Sorgsam sammelte sie die Scherben auf dem Küchentisch zusammen, als ihr plötzlich der Spatz in den Sinn kam, der sie geweckt hatte. Von einem schlechten Gewissen geplagt eilte sie in ihr Schlafzimmer und hin zum Fenster. Doch der Vogel war nicht mehr da. Scheinbar hatte er sich von seinem Aufprall erholt. Auf dem Fensterbrett lag noch das zusammengeknüllte Taschentuch und außerdem ein kleiner Zettel, auf dem in zittriger Schrift das Wort «Danke» geschrieben stand. Sie lächelte und horchte, ob sie vielleicht das Gezwitscher des Spatzes vernehmen könnte. Aber sie hörte überhaupt keinen Vogelgesang, was sie verwunderte und betrübte.

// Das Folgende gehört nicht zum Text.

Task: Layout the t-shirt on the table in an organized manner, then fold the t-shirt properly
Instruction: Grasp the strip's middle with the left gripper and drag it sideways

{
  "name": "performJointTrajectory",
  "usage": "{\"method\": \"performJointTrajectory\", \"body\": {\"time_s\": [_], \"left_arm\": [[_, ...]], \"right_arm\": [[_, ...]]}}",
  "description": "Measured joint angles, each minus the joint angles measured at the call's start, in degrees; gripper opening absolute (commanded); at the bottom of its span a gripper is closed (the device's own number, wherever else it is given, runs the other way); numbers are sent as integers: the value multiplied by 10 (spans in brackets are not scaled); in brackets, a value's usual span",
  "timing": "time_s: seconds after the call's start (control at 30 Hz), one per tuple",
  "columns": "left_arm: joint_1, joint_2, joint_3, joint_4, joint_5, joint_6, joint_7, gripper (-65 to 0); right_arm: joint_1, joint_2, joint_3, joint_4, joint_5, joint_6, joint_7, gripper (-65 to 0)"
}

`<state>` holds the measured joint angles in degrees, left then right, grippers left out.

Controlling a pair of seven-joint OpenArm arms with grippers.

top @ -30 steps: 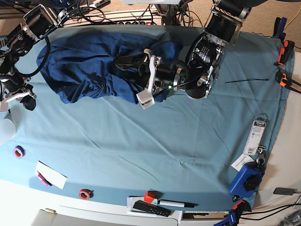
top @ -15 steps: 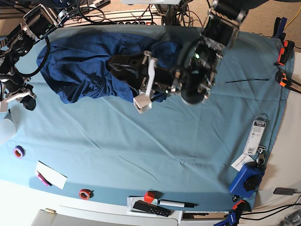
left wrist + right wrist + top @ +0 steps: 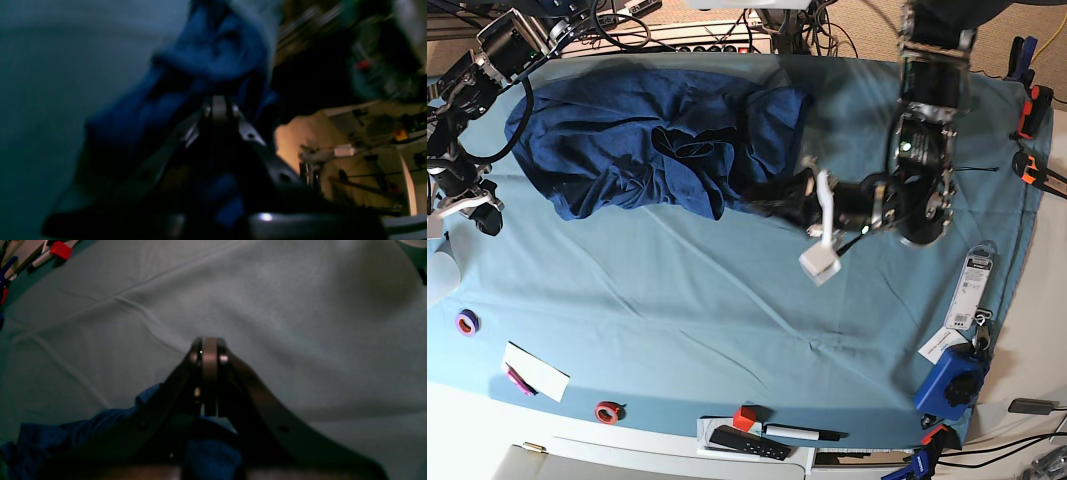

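Note:
The dark navy t-shirt (image 3: 617,140) lies crumpled across the back left of the teal-draped table (image 3: 727,300). My left gripper (image 3: 772,200) is at the shirt's right-hand edge. In the left wrist view this gripper (image 3: 218,106) is shut, with blue t-shirt fabric (image 3: 213,56) bunched at and beyond its tips. My right gripper (image 3: 482,215) hangs at the table's left edge, a little apart from the shirt. In the right wrist view that gripper (image 3: 209,346) is shut over bare table cloth (image 3: 300,306), and a bit of the t-shirt (image 3: 83,436) shows below its base.
Along the front edge lie a white card (image 3: 535,370), a purple ring (image 3: 467,322), a red ring (image 3: 607,411), a red block (image 3: 745,417), a black remote (image 3: 747,442) and a pen (image 3: 802,433). A blue clamp (image 3: 952,385), a packet (image 3: 975,290) and a black tie (image 3: 952,171) sit at the right.
My left arm has swung to the right, and its jaws have gone from open to shut at the shirt's right edge. The right arm has not moved.

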<state>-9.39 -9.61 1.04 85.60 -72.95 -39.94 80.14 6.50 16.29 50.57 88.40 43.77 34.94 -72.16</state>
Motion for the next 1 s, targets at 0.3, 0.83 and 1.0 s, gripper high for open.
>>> {"method": "performJointTrajectory", "body": {"time_s": [0.3,0.83,1.0], "left_arm": [[29,-1,1,0,83,0,-49,-650],[23,-9,0,22,224,0,-99,-650],[10,-9,0,22,252,0,-117,-650]], "right_arm": [[0,0,0,0,0,0,2,-650],[0,0,0,0,-1,0,2,-650],[0,0,0,0,-1,0,2,-650]]}}
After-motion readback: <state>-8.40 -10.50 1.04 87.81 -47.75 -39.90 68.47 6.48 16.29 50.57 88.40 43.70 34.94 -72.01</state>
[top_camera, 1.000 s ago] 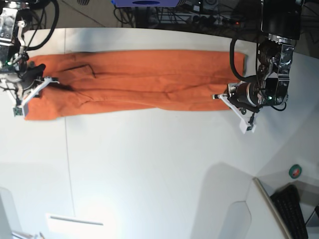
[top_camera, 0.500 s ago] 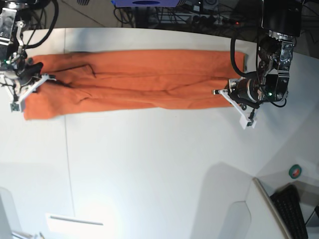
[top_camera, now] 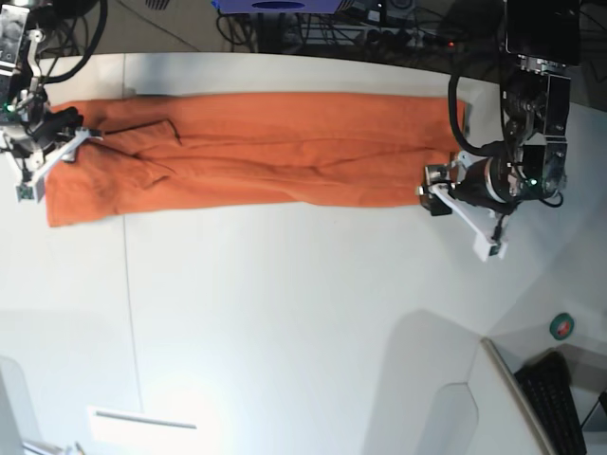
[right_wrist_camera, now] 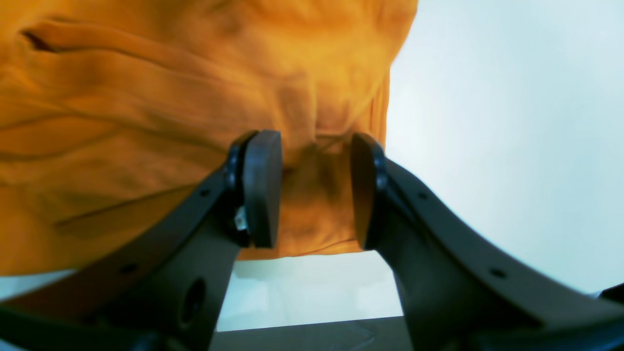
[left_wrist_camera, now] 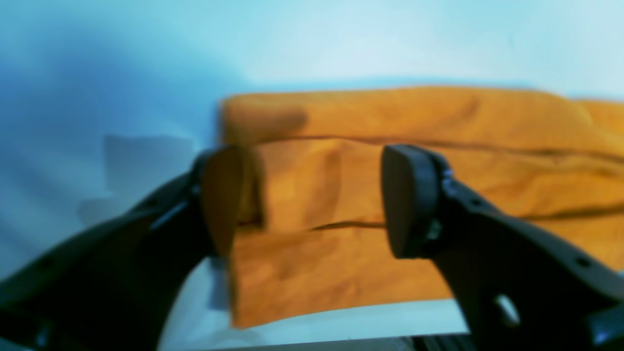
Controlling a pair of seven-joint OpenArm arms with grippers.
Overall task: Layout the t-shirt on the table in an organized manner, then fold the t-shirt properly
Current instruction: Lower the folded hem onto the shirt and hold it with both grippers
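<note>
Both claws stand open with nothing between their pads. Seen from its wrist camera, the left claw (left_wrist_camera: 321, 200) has its jaws wide apart, straddling the short end of the t-shirt (top_camera: 256, 147) without pinching it; the right claw (right_wrist_camera: 316, 187) shows a narrower gap, its pads hanging over a puckered corner of cloth near the shirt's other end. Neither grips the fabric, as far as the frames tell.

In the base view the shirt lies on the white bench (top_camera: 285, 313) as a long, narrow orange band along the far side, its layers already doubled lengthwise. One claw sits at each end, which suits a two-handed move: judging by this placement, the arms have let go of the ends and the next step would likely be to bring one end over toward the other.

Much is hard to read. Both wrist views are blurred, so whether the pads brush the cloth or hover just above it cannot be told. The neck tag is not visible anywhere. In the base view the right claw (top_camera: 43, 161) sits close to the frame's edge, overlapping the shirt's end, and the left claw (top_camera: 465, 213) covers the corner beside it, so how square those edges lie is unclear.
</note>
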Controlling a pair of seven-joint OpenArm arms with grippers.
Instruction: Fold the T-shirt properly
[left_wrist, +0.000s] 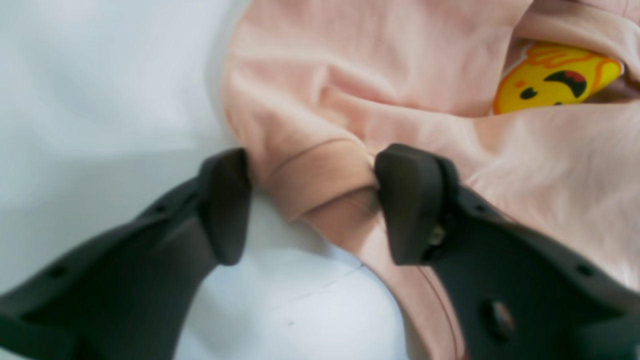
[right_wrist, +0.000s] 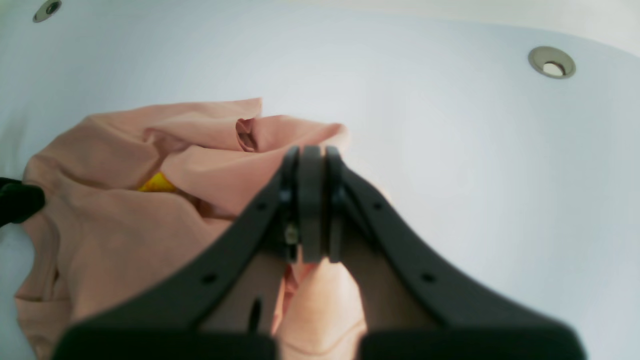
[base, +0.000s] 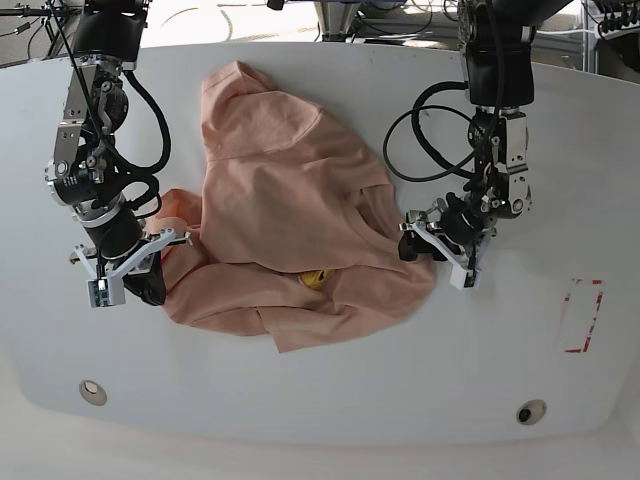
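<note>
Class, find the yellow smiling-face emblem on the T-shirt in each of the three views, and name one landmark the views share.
Left wrist: the yellow emblem sits at upper right, tucked between folds.
Right wrist: only a yellow sliver shows, left of centre, under a fold.
Base: a small yellow spot just below the middle of the T-shirt.
Shared landmark: the T-shirt itself, lying crumpled on the white table.

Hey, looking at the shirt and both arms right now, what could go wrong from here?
1. The left gripper straddles a sleeve hem of the T-shirt with jaws apart; closing may catch only one layer or slip off.
2. The right gripper is shut on a bunched edge; pulling could drag the whole crumpled shirt rather than spread it.
3. The yellow emblem sits buried in folds, so wrinkles may get folded in.
</note>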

Zurück in der Küche bemerkte sie einen beißenden Geruch, der durch das zerbrochene Fenster wehte und ihr im Schlafzimmer, das auf der Rückseite des Hauses lag, nicht aufgefallen war. Sie blickte hinaus auf die Straße, wo noch immer Hunderte von Soldaten vorübermarschierten, doch sie konnte nichts erkennen, das die Ursache für die Irritierung ihre Riechorgans hätte sein können. Der Geruch war ihr vollkommen unbekannt, er erinnerte weder an Verbranntes noch an Essen, war weder süß noch herb. Sie warf prüfende Blicke in alle Richtungen, wobei ihr auffiel, dass die Menschen in den umliegenden Häusern zunehmend ihre Fensterläden schlossen. Angesichts der nicht gerade schön anzuschauenden Prozession auf der Straße und des unangenehmen Geruchs schien ihr dies eine gute Idee zu sein, und sie tat es ihnen gleich. Zuvor warf sie noch das Papierflugzeug nach draußen. Dann suchte sie einige alte Plastiksäcke zusammen und klebte sie an den Fensterrahmen, dessen Glas das Flugzeug zerbrochen hatte. Schließlich schloss sie auch in den anderen Räumen sämtliche Fensterläden, obwohl sich ein wunderschöner Sonnentag ankündigte. Doch man kann nie wissen.